Pourquoi l’impiété du transgresseur parle-t-elle dans le cœur du juste qui se tourne vers Dieu ? Est-ce seulement parce que celui qui crie réagit vivement à tout mal qu’il rencontre ? Ou bien parce que le mal, quel qu’en soit l’auteur, agit comme une tentation et provoque le potentiel de péché qui sommeille en chacun de nous ? Quoi qu’il en soit, la dénonciation du péché est généralement sans effet lorsqu’elle s’accompagne d’une orgueilleuse glorification de sa propre justice.

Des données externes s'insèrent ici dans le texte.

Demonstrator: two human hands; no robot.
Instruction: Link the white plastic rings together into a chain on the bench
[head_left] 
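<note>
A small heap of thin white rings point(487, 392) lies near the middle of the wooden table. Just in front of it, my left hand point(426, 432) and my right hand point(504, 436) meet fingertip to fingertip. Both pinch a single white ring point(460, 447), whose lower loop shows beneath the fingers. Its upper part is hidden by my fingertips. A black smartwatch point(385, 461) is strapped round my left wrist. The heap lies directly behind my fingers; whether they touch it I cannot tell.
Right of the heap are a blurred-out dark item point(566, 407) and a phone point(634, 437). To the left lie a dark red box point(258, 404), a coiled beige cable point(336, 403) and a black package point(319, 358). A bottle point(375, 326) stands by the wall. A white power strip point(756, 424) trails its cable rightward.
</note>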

Le psalmiste sait que le repentir peut aussi être inauthentique. La forme de faux repentir dont il est question ici, malgré son ancienneté, est étonnamment moderne. Avec la culture psychologique généralisée d’aujourd’hui, la tentation est grande d’appeler repentir non pas le fait de se détourner du péché, mais une réflexion pseudo-analytique. Il en résulte, au lieu de la haine et du rejet de notre propre mal, une autojustification mêlée d’autosatisfaction.

Mais aucune ruse ne peut abolir le fait que le mal reste le mal, quelles que soient les excuses atténuantes que nous lui trouvions, et seul le Seigneur, dans Sa miséricorde, peut nous délivrer du pouvoir du péché.